◆ **Description of the task**:
Every line of the data below is to be given again as it appears, with the images removed.

◆ **Data block**:
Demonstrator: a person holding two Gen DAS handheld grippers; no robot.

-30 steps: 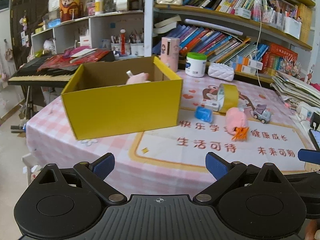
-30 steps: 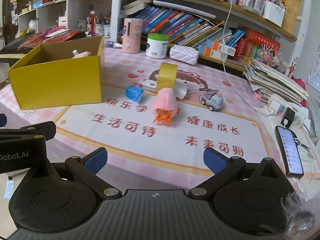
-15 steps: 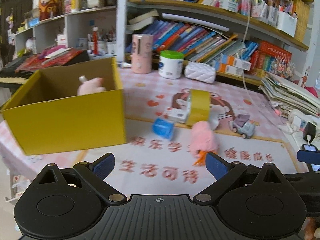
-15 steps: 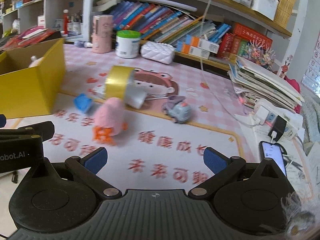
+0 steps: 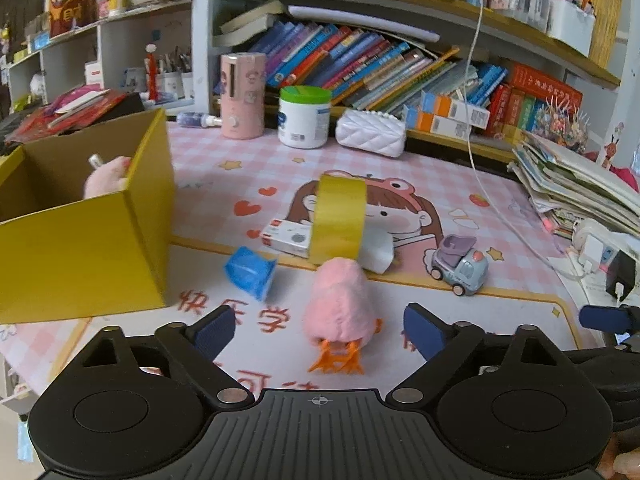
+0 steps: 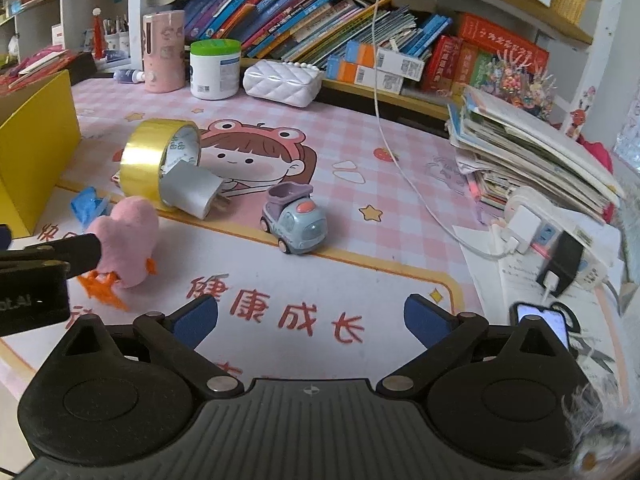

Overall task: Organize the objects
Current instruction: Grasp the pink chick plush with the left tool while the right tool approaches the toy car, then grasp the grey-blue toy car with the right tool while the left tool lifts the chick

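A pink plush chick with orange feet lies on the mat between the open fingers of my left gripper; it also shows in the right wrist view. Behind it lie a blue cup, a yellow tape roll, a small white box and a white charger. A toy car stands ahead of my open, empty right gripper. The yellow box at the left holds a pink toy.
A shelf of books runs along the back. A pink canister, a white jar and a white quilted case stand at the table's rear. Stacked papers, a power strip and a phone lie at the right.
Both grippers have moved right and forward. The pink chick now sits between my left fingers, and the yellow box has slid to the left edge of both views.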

◆ **Your solution**:
Demonstrator: a person holding two Gen DAS handheld grippers; no robot.

-30 steps: 
-30 steps: 
-15 steps: 
-15 steps: 
+0 steps: 
+0 steps: 

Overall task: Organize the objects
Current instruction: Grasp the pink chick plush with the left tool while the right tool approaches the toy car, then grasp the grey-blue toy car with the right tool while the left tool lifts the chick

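A pink plush chick with orange feet lies on the mat between the open fingers of my left gripper; it also shows in the right wrist view. Behind it lie a blue cup, a yellow tape roll, a small white box and a white charger. A toy car stands ahead of my open, empty right gripper. The yellow box at the left holds a pink toy.
A shelf of books runs along the back. A pink canister, a white jar and a white quilted case stand at the table's rear. Stacked papers, a power strip and a phone lie at the right.
Both grippers have moved right and forward. The pink chick now sits between my left fingers, and the yellow box has slid to the left edge of both views.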

No additional output is expected.